### Task
All lines below starting at the one that holds "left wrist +" and ending at the one that holds "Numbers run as" should be printed exactly, ends included. Pictures should not be printed, nor anything else.

====== Data section

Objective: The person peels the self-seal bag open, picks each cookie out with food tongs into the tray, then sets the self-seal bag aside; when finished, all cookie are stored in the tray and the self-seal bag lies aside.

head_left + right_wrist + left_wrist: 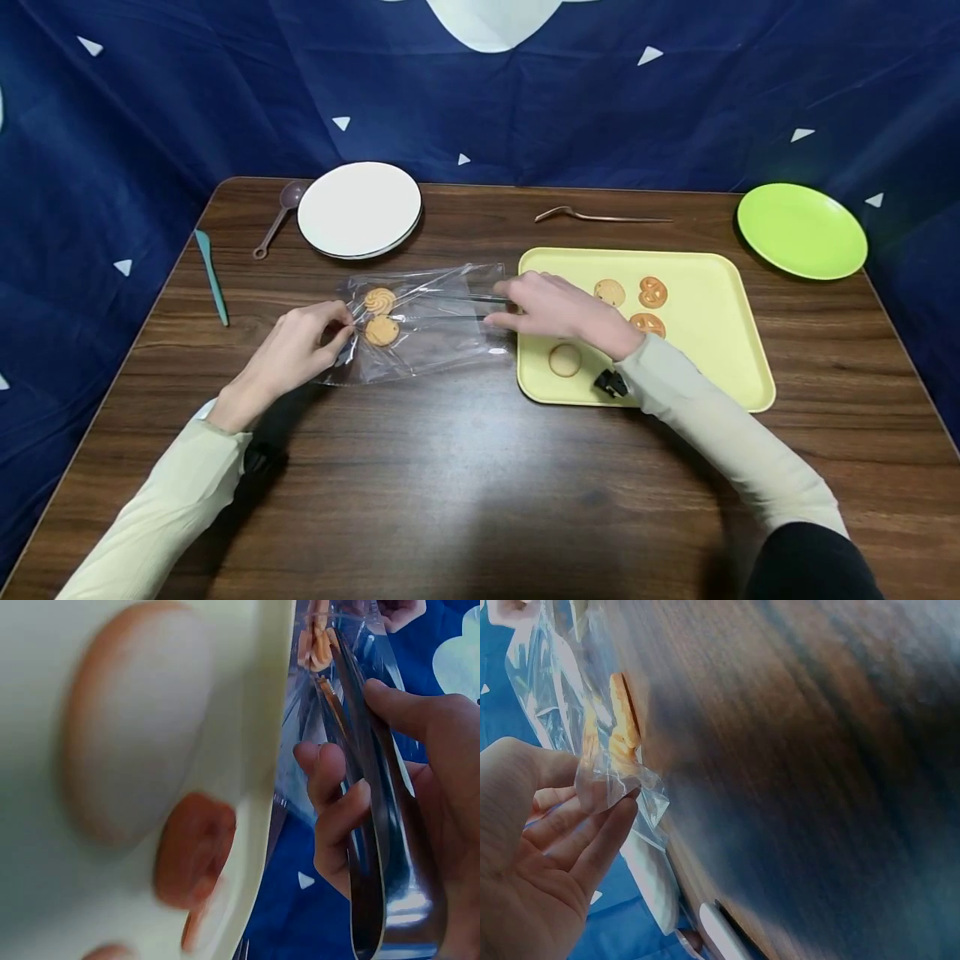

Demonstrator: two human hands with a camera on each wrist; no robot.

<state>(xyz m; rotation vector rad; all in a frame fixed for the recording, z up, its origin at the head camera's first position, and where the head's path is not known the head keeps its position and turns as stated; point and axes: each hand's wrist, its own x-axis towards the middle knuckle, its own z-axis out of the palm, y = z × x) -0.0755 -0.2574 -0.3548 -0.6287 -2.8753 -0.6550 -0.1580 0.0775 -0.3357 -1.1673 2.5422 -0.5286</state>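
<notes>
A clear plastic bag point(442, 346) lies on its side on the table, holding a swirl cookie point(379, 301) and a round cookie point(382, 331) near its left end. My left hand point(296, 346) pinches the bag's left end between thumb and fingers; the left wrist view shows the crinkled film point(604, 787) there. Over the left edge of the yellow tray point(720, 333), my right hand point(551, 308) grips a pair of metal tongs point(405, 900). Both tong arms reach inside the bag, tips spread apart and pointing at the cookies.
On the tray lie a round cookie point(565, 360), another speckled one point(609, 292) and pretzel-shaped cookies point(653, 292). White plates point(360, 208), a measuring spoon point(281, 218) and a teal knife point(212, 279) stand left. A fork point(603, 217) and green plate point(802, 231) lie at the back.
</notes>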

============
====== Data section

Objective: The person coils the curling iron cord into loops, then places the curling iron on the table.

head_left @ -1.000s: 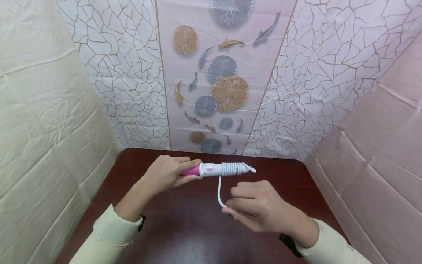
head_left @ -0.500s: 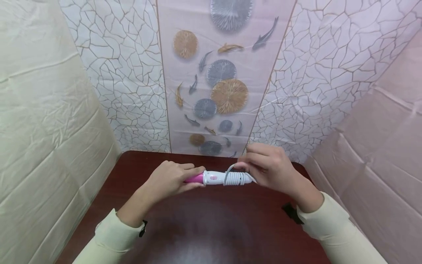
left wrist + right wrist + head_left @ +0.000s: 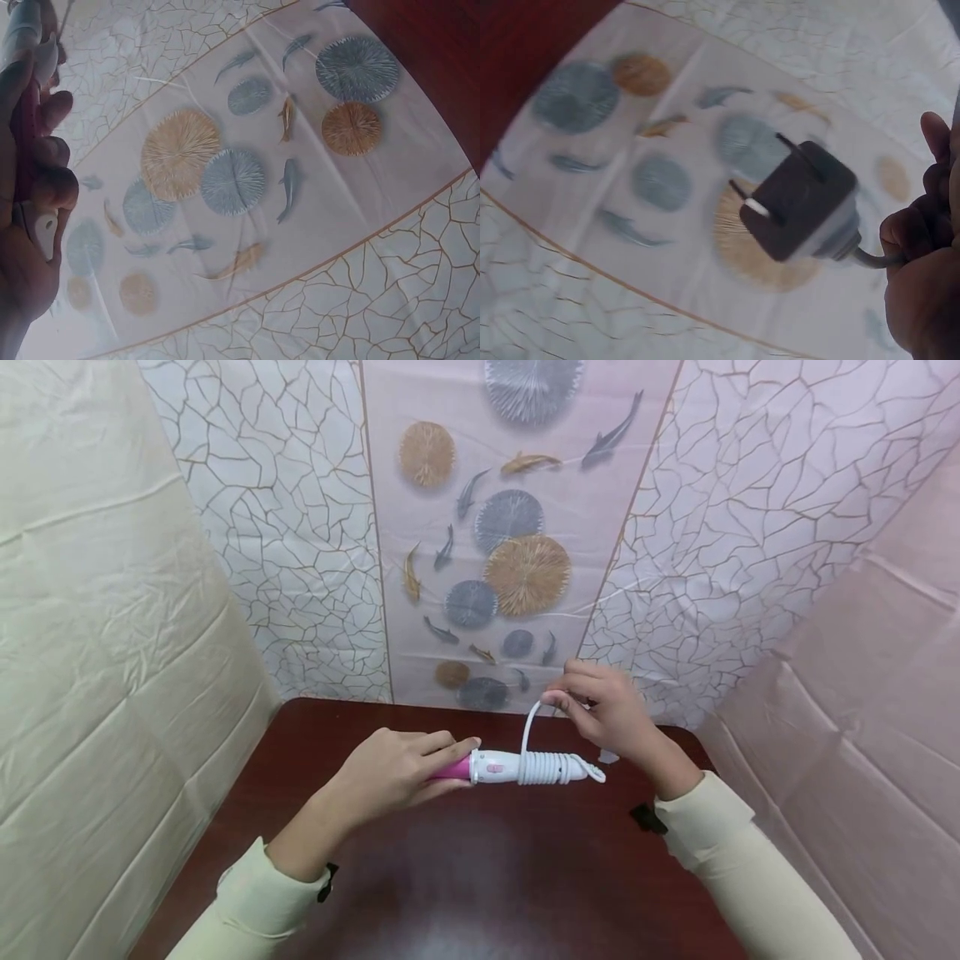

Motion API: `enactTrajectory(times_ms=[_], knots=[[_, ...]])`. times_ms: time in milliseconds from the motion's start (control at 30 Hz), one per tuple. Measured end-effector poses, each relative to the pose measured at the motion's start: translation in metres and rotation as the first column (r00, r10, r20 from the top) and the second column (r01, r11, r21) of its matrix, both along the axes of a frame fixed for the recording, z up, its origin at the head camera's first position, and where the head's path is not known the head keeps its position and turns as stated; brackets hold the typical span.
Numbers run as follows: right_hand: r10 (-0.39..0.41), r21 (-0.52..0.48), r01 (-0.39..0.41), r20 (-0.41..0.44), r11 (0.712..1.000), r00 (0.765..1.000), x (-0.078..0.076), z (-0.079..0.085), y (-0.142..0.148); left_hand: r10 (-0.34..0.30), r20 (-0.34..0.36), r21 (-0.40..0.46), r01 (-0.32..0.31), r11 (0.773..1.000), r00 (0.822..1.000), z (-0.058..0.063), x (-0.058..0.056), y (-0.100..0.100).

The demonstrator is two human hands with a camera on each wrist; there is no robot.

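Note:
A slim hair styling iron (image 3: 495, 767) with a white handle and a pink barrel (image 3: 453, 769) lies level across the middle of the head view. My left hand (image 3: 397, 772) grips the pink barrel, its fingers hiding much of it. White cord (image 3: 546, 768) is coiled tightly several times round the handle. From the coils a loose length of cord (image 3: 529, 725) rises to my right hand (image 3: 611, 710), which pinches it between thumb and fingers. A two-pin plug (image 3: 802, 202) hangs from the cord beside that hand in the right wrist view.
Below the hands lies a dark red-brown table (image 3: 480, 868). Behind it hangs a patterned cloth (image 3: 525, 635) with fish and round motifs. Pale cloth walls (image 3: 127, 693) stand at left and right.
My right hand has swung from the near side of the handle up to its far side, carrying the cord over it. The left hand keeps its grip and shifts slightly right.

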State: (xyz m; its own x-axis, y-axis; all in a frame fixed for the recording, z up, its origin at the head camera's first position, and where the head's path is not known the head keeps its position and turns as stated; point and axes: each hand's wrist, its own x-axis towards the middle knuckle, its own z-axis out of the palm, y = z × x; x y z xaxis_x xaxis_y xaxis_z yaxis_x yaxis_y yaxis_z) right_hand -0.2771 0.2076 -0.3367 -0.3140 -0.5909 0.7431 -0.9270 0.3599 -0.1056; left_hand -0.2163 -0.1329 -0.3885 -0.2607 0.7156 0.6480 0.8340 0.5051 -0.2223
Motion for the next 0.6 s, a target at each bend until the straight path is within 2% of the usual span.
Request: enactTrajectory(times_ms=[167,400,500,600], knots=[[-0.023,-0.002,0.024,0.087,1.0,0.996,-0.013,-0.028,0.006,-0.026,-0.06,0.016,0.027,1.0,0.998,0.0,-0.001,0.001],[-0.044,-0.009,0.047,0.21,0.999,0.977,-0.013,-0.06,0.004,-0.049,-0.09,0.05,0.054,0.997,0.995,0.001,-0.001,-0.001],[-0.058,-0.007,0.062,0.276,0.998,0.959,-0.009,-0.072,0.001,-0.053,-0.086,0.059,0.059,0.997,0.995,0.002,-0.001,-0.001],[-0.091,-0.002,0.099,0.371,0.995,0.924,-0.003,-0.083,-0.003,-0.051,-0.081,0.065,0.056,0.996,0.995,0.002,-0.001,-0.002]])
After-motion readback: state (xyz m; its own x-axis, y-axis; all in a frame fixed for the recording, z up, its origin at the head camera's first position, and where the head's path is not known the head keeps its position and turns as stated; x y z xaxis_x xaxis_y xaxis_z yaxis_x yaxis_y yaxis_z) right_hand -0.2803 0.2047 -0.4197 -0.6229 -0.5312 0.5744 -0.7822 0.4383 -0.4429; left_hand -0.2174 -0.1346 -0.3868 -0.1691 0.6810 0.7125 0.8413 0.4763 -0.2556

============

### Completed exercise
left wrist + right wrist + head_left @ +0.000s: 

Motion API: `enactTrajectory(times_ms=[_], knots=[[_, ...]])`. times_ms: time in milliseconds from the motion's start (control at 30 Hz), one per tuple. Measured end-effector poses, each relative to the pose measured at the motion's start: translation in metres and rotation as the first column (r00, r10, r20 from the top) and the second column (r01, r11, r21) of its matrix, both along the axes of a frame fixed for the recording, z up, its origin at the head camera's first position, and where the head's path is not known the head keeps its position and turns as stated; brackets hold the typical span.
Numbers run as follows: right_hand: r10 (-0.39..0.41), r21 (-0.52..0.48), r01 (-0.39..0.41), r20 (-0.41..0.44), r11 (0.712..1.000), r00 (0.765..1.000), x (-0.078..0.076), z (-0.079..0.085), y (-0.142..0.148); left_hand: r10 (-0.34..0.30), r20 (-0.34..0.36), r21 (-0.40..0.46), r01 (-0.32..0.31), r11 (0.773..1.000), r00 (0.822..1.000), z (-0.058..0.063), x (-0.058..0.056), y (-0.100..0.100).

This answer is now finished.